Better yet, if you got a few hundred million dollars, why not make a film of "Wicked", a real juicy story of the witches of Oz, where the Wizard is pretty secondary.  As he should be.  

Shakesthecoffecan:

--- Quote from: southendmd on March 10, 2013, 09:24:48 pm ---Has anyone seen the film yet?  ***spoilers probably***




I recently went to a matinée, just to get out of the snow.

OK, fellow friends of Dorothy.  "Oz:  the Great and Powerful" is neither.  It's big on 3-D effects and they're sometimes pretty stunning, but unlike the flim-flam man Oz, no effects can save this film.  I know it's cliché but this film is witless, heartless, and nerveless.  

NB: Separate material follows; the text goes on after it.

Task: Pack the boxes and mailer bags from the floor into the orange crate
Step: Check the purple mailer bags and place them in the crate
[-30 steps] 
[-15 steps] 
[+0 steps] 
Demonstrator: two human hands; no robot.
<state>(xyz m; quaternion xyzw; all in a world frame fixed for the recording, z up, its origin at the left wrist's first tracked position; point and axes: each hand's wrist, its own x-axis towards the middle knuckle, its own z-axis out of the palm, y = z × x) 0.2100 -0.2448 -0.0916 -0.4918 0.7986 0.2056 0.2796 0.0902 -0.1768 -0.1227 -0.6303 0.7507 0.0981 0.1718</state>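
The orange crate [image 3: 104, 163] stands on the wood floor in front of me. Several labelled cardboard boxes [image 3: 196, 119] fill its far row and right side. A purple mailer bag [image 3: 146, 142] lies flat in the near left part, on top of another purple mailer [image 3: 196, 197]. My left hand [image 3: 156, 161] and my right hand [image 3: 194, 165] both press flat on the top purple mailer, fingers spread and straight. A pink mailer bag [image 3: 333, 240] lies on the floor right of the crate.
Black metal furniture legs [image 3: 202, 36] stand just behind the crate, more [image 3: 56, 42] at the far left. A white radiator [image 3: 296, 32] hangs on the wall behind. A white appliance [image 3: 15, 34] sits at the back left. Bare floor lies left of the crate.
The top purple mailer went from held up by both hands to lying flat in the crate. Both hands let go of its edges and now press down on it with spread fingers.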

Sure, it's either gutsy or stupid to take on Oz.  The '39 film is such a part of our culture.  So.....either pay homage or do something completely different.  Sam Raimi seems to want it both ways.  He does the black-and-white Kansas intro (not sepia, and surprisingly dull), whilst introducing characters that later appear in Oz in another form (sound familiar?).  His garish Land of Oz includes familiar and bumped-up characters (for example, the winged monkeys are now winged baboons with big teeth.  Hunh?  And the winged monkey--in a bell-hop suit rather than a fez--becomes the typical Disneyesque cute companion).  The poor Munchkins get short-shrift (sorry).  The gee-we-had-it-in-us-all-along theme is there too.

Oz (that is, Oscar Zoroaster etc etc etc Diggs--known to his buds as Oz) ain't no Professor Marvel of the earlier film.  He's a callow womanizer and a little too sure of himself without anything to back it up.  It doesn't make sense that the sisters Theodora and Evanora, the future evil witches of Oz fall for him and his pathetic act.  Are they using him?  Or, do they "need" him?  Oy.

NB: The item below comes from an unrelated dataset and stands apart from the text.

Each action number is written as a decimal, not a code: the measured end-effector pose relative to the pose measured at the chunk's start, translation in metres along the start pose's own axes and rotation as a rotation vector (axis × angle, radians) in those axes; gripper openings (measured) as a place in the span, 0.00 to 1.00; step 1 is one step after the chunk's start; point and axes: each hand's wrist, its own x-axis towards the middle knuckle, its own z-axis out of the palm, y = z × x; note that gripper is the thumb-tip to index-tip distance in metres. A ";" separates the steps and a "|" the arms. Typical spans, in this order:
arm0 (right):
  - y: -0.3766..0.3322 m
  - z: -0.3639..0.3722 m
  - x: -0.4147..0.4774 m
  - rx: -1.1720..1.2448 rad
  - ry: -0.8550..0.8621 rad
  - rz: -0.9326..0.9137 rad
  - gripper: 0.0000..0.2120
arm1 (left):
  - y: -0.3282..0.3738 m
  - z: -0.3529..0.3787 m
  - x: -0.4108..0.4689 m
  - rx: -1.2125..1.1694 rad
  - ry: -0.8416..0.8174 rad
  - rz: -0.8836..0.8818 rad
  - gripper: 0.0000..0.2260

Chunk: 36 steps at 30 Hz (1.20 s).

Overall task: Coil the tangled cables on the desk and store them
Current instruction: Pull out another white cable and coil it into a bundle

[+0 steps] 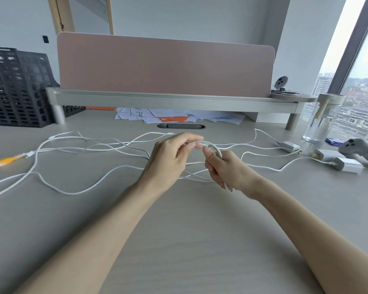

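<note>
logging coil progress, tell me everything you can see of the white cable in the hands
The white cable is thin and plastic-looking. One small loop arches between the hands: the left hand pinches its top, the right hand grips the gathered part, an end poking out below. The rest trails loose over the desk.

Your bare hands and forearms.
Your left hand (168,158) and right hand (225,168) are uncovered; your left forearm (98,230) and right forearm (306,219) are bare skin as far as the view's lower edge, the fingers slim, one short thumbnail showing.
</note>
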 end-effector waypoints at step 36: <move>-0.007 -0.014 -0.002 0.405 0.016 -0.052 0.17 | 0.012 0.019 -0.011 0.186 -0.434 -0.202 0.14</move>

Katherine posted (on facebook)  an insightful article about the anti-feminism here.  Baum himself was a staunch feminist and all his heroines are, well, female, the boys hanging out in supporting roles.  Why do a film focused on the boy, and I mean boy?

James Franco is out of his league here.  While I like him in some roles, he is too much James Franco here, mugging all the while.  (I loved him in "Howl" where he completely disappeared.)

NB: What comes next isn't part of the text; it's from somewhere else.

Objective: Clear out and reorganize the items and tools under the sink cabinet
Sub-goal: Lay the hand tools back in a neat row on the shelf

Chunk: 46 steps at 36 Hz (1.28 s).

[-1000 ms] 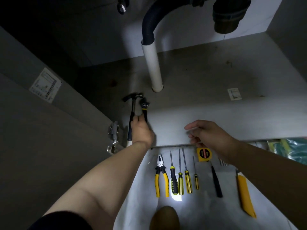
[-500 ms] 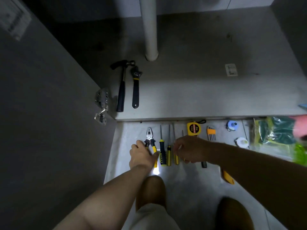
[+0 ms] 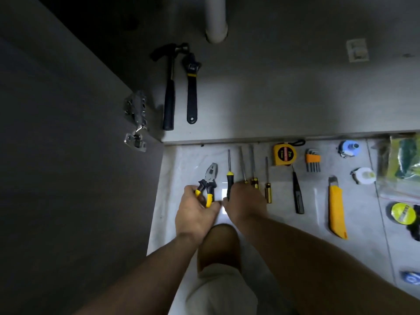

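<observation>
Grey cabinet base [image 3: 295, 98], hammer [image 3: 169, 96] and wrench [image 3: 191, 92] on it, pale floor [image 3: 363, 223] below.

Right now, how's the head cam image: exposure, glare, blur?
Head view: dim overall, the cabinet door is nearly black. Head view: one blown-out glare patch sits on the floor tile between the left hand and the right hand. Head view: the pliers and hammer are readable, while the green bag at the right edge is smeared and soft.

White pipe [image 3: 216, 19] meets the dim grey cabinet floor [image 3: 295, 98], dark door [image 3: 56, 178] at left, pale tiles [image 3: 318, 212] in front.
</observation>
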### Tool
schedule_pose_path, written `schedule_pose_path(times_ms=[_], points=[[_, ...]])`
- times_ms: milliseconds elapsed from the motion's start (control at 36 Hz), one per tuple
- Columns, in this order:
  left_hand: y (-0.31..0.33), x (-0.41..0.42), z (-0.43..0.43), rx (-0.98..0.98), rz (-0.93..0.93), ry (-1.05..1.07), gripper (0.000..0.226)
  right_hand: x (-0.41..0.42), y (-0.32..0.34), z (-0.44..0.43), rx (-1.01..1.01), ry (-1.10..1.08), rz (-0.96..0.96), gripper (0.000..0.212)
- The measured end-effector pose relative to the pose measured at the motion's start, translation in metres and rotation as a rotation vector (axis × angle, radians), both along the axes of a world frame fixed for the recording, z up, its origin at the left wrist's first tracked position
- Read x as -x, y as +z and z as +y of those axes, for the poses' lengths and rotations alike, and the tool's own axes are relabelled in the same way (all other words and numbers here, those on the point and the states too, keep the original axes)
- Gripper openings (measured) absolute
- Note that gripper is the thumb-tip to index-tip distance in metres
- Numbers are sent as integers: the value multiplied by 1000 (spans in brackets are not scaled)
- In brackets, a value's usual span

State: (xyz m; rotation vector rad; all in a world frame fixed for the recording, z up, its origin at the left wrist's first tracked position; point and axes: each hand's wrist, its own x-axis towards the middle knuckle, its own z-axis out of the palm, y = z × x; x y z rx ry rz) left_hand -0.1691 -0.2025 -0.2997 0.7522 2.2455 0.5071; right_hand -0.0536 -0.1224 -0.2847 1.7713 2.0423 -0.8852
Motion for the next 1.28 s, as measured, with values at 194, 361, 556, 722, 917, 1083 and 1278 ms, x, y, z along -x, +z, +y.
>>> schedule_pose_path(times_ms=[194, 361, 556, 722, 917, 1083, 1278], points=[[24, -7, 3, -91, 169, 15, 50, -21, 24, 13, 219, -56, 180, 32], [55, -19, 43, -304, 233, -45, 58, -70, 76, 48, 611, -18, 351, 26], [96, -18, 125, -591, 159, 4, 62, -93, 151, 89, 555, -27, 521, 20], [110, -4, 196, -380, 204, -35, 44, -79, 162, 118, 329, -232, 653, 25], [96, -4, 226, -247, 372, -1, 42, -65, 150, 137, 288, -341, 758, 26], [89, -5, 223, -215, 415, 6, 52, -57, 136, 141, 288, -352, 731, 25], [85, -4, 200, -304, 418, -157, 80, -50, 118, 144, 190, -359, 660, 21]])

Mila Kunis starts out promising, meeting our charlatan as he finally touches down in the balloon.  She's got huge, Bette Davis eyes, and a big red hat. But again, when it's so obvious he's inept, and she's supposedly a witch, why is she so deluded by his nothingness?  Her later transformation--due to his jilting????--to Margaret Hamilton on steroids again makes no sense.  

I had great hopes for Rachel Weisz, however, again, no there there.  Sadism on parade.

Poor Michelle Williams.  At least she tries hard not to look ridiculous.  Her turn in the black-and-white beginning as one of Oz's exes, now betrothed to John Gale (hunh? Is she supposed to be Dorothy's mother?) confused me.  As Glinda, she is patient of Oz's shortcomings, and rises above this lousy script.  

The CGI China doll had more expression than some of the live cast.  (Just like the magic carpet in "Alladin" acted circles around the other animated characters.)

Bad script, bad casting.  

Danny Elfman did the score.  Why not add some musical numbers?  He did well in "The Nightmare Before Christmas".  Why not make it a real musical???  

Better yet, if you got a few hundred million dollars, why not make a film of "Wicked", a real juicy story of the witches of Oz, where the Wizard is pretty secondary.  As he should be.  

--- End quote ---

Yeah but it has James Franco smiling.  ;D  I liked it. Nice little movie.